Sometimes I think I can’t wait for the days when Mark and I just send the kids upstairs to put on their own pajamas and brush their own teeth and then we’ll show up ten minutes later for a quick kiss and tuck into bed (it does work like that, parents-of-twelve-year-olds, doesn’t it?). Instead we get a long, drawn-out routine with coaxing and stories and songs and snuggles and lingering moments in bed. And when I think of it like that, then I don’t want these days to end at all.
Bedtime can sometimes be the nicest part of the day (and no, I’m not just talking about the after part). Lying in bed with one child or other, based on our rotating mom-or-dad pattern, after the last book has been read and the light is turned off . . . these are our golden moments. Austin just gets silly, starts talking nonsense but in a fully passionate and engaged way, like last night when he peeked under the covers and exclaimed, “Nice feet, Mommy!

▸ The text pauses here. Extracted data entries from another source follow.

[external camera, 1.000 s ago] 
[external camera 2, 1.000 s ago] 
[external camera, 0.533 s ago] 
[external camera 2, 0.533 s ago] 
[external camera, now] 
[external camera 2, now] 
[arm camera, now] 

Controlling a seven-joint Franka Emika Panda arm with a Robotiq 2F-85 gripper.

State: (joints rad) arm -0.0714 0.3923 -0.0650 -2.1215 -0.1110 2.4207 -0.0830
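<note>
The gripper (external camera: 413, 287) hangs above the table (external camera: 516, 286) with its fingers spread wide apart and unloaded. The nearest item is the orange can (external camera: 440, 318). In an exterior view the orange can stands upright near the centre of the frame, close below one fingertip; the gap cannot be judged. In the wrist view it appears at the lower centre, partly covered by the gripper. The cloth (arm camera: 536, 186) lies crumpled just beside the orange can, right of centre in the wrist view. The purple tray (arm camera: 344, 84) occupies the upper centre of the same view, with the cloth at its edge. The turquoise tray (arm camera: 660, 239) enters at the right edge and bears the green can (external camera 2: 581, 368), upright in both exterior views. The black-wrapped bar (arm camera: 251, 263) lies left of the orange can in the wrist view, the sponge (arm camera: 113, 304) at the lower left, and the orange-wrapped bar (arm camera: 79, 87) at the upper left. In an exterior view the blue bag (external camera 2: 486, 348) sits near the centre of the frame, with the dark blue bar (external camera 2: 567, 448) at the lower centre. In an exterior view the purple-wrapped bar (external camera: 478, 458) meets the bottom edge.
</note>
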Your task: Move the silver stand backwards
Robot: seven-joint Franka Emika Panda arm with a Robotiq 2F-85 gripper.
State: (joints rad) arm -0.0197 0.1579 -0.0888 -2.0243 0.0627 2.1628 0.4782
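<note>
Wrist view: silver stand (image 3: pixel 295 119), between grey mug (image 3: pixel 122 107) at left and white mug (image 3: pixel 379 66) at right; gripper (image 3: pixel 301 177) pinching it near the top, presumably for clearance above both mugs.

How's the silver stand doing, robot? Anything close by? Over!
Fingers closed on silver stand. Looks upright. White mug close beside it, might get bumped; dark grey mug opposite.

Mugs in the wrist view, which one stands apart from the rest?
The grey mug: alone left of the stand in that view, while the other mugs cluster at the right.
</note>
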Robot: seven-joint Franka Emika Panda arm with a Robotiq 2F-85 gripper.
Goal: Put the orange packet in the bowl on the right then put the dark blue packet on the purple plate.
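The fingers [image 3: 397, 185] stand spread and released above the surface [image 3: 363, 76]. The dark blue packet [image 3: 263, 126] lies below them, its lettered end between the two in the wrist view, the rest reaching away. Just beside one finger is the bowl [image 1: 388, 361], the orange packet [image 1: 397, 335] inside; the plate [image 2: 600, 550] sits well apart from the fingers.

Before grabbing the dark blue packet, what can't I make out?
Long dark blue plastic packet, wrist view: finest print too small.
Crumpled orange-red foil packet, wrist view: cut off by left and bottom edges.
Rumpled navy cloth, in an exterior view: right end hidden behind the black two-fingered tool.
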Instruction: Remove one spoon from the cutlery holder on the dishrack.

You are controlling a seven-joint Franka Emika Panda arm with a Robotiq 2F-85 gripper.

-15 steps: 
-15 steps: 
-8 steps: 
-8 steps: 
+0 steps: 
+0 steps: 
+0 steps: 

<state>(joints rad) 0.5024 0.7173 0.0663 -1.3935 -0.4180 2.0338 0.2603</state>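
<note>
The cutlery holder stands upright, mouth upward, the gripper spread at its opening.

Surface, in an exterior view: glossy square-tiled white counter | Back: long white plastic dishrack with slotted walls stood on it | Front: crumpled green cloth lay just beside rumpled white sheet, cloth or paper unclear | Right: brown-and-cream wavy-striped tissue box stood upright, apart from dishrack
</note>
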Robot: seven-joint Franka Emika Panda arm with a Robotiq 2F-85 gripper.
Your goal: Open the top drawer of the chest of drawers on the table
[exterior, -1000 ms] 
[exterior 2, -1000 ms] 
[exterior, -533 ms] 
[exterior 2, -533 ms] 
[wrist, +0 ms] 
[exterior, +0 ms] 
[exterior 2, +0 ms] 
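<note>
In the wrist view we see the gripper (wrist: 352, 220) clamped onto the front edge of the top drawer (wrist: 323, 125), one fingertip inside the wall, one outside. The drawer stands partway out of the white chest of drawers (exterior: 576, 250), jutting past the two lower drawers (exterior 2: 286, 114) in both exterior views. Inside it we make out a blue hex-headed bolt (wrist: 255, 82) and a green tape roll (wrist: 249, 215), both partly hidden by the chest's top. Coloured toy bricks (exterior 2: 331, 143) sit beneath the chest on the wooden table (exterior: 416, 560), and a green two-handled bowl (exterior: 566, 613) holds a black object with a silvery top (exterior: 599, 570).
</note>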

Get them at Quality Market?” First of all, I don’t have nice feet — come one, those of you who know me well know you’re laughing right now — and Quality Market is our less-than-fabulous grocery store in Chautauqua, so the whole thing is just plain silly. But he was so darn cute about it. And he loves to ask about our day: “How Mommy day?” or “How Mommy bike ride?” or “How Mommy meeting?”
And Braedan, my endless talker, loves this last chance to recount every glorious detail of his day. He tells all his stories in the present tense so you can be part of the action (or so he can relive it): “So here I am, running down the driveway and then — bam! — Nolan appears on his bike and then . . . ” He also uses bedtime as his chance to talk about whatever he’s afraid of or nervous about. And this is a kid who’s eager to please and concerned about doing what’s right (classic first child), so the list of fears and worries can be long. This is our quiet time, no distractions, nothing more important to do than lay there dissecting what might happen if he gets something “wrong” at Safety Town.
I’ve always loved these last lingering moments with them, rocking a baby to sleep in my arms, whispering lullabyes in the ear of my toddler and now calming the growing fears of my growing boy. This is my last chance, before I head back down to finish all the tasks I never manage to finish during the day, my last chance to just be mom.